|All requests||>||What is the best PHP html table parse...||>||Request new recommendation||>||Featured requests||>||No recommendations|
by Nyle Davis - 6 months ago (2021-01-23)
I'm needing to process an HTML table and need to know, for time savings, if such an object already exits.
I have not been here on this site, for over 10 years and originally wrote up my issue at:
So here is what I'm looking for:
Quick Q: Does anyone know a PHP script or function that reads html table colums into an array? The tag "<tr>" would have to iterate the array! The hardest variants are in the columns of the first row, where column widths are defined vs other rows where they are not.

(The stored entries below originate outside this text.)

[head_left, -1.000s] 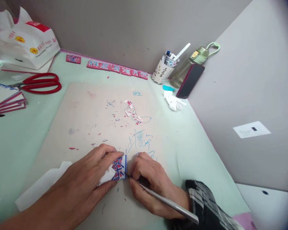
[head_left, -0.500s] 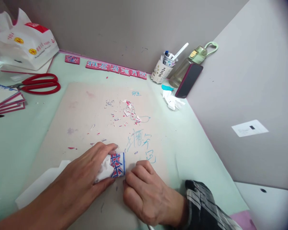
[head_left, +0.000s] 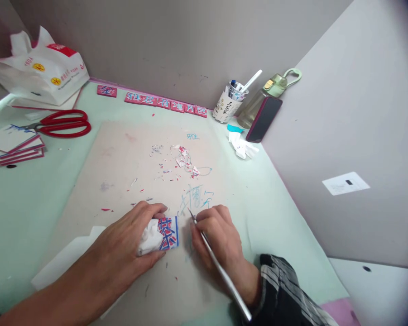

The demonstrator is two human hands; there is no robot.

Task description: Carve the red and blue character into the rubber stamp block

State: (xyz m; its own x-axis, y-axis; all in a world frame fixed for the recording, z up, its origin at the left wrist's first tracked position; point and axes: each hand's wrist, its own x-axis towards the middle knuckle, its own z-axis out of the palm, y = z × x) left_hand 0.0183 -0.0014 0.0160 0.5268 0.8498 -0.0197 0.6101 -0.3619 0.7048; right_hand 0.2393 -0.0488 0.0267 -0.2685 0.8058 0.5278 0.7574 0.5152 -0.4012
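Observation:
A small tile [head_left: 169, 233] with blue and red character strokes lies on the beige board [head_left: 115, 156]. My left hand [head_left: 132, 240] grips it between thumb and fingers, with a crumpled white tissue [head_left: 150, 238] over its left part. To the right, my right hand [head_left: 220, 240] is closed around a slim silver carving knife [head_left: 220, 270]. The knife's tip points up and left, apart from the tile. Red and white shavings [head_left: 181, 156] are scattered on the board above my hands, near blue pen writing.
Red-handled scissors [head_left: 66, 123] and stacked cards [head_left: 15, 140] lie at the left, below a white bag [head_left: 50, 72]. Carved red tiles [head_left: 146, 98] line the back edge. A pen cup [head_left: 229, 102], green bottle [head_left: 258, 106], phone [head_left: 265, 118] and tissue [head_left: 242, 146] stand or lie at the back right.
My right hand has moved up and right, away from the tile, and the knife now shows along its length. My left hand still holds the tile. The view has shifted slightly.

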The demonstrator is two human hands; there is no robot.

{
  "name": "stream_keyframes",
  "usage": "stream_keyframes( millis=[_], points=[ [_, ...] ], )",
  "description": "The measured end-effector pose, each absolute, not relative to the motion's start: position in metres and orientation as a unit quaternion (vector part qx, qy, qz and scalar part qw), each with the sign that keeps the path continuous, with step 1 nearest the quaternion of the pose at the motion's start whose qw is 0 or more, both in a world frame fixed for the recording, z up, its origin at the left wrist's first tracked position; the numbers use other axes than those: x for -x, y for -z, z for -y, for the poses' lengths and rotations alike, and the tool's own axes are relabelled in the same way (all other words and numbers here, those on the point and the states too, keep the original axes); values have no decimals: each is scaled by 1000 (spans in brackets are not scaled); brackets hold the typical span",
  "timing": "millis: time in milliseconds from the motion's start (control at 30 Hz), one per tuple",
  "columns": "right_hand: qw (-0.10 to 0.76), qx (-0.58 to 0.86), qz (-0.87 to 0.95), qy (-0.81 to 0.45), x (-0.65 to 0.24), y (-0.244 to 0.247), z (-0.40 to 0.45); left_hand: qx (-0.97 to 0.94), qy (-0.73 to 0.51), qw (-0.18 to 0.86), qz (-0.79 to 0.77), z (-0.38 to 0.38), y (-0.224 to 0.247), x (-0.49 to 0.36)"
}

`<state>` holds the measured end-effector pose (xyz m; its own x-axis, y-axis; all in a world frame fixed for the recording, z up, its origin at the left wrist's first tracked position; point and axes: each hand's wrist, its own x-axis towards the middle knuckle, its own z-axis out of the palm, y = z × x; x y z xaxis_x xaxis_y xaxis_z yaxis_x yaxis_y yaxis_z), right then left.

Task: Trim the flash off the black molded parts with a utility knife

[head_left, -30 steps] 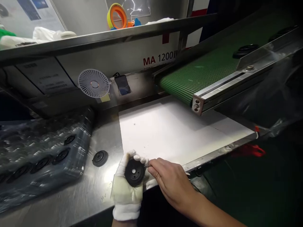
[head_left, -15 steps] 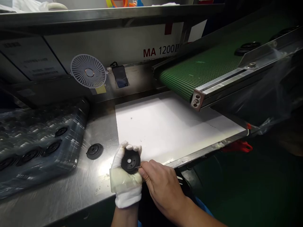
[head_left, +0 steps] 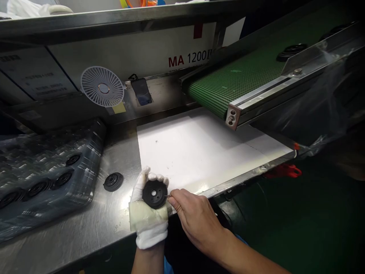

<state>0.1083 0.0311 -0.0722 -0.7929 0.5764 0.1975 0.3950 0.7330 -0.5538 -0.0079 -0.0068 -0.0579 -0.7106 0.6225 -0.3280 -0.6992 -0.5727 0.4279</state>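
A round black part (head_left: 155,199) with a small central hole lies in my left hand (head_left: 148,213), which wears a white glove with a pale band around the palm. The gloved fingers curl around the part's far side. My right hand (head_left: 196,215), bare, pinches a thin pointed tool (head_left: 167,196) whose tip meets the part's right edge. Both hands are at the front edge of the metal table. Another black ringed part (head_left: 113,182) rests on the metal to the left of my gloved hand.
Stacked clear plastic trays (head_left: 82,167) with several black parts stand at the left. A white sheet (head_left: 182,148) covers the table's middle. The green conveyor (head_left: 228,83) overhangs it, carrying black parts. A fan (head_left: 103,87) and a phone (head_left: 142,92) are behind.
The whole view has shifted slightly. The black part in my left hand now shows its flat face more squarely, and the thin tool is still at its right edge.
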Motion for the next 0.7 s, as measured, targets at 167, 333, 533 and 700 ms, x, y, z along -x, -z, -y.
stream_keyframes(
  millis=[167, 333, 533, 700],
  points=[
    [194, 277, 907, -251, -107, 74, -23, 37, -894, 365, -257, 8, 64, 12],
    [206, 278, 905, -248, -106, 74, -23, 25, -905, 338, -257, 11, 65, 9],
    [198, 271, 908, -251, -108, 73, -19, 20, -907, 327, -265, 10, 65, 4],
    [207, 289, 905, -232, -110, 74, -19, 20, -909, 321, -265, 9, 64, 2]
  ],
)
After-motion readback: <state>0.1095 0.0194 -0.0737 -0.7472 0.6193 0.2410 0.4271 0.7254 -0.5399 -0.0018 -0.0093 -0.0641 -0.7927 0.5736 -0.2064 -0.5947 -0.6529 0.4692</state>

<table align="center" border="0" cellpadding="0" cellspacing="0" width="100%"> <tr> <td width=200><b>12 Angels</b></td> <td width=80><a href="http://www.12angels.org"><b>Link</b></a></td> <td width=100><b><a href="mailto:">EMail-Unlisted</a></b></td> <td width=150><b>(888)-233-1411</b></td> </tr>
<tr> <td><b>Active Angel Investors</b></td> <td><a href="http://www.activeangelinvestors.com"><b>Link</b></a></td> <td><b><a href="mailto:email@example.com">EMail</a></b></td> <td><b>(703)-255-4930</b></td> </tr> </table>
Where each occurance of "<tr>" must increment the output array, reset the column counter to "0" and each occurance of "<td" must increment the column counter.
The columns with "width=" must process the same as the ones without "width". Hope that explains it.
If you know an object, preferably with REGEX, please respond with that resource.
Nowdays PHP comes with DOM document parsing which works well for parsing XML and HTML documents. It is a real document parser, so it does not use complex regular expressions. Regular expressions are complicated and error prone.
Using a DOM based parser will allow you to use XPATH, which is a sort of matching language that will allow you to specify the path of the elements of the table that you want to extract, so you only need to write a few lines of code to do what you need.
Look at the example code that is on this package page.
You may also want to study XPATH syntax to query the table elements that you need. Check the XPATH pages in Wikipedia or W3C site.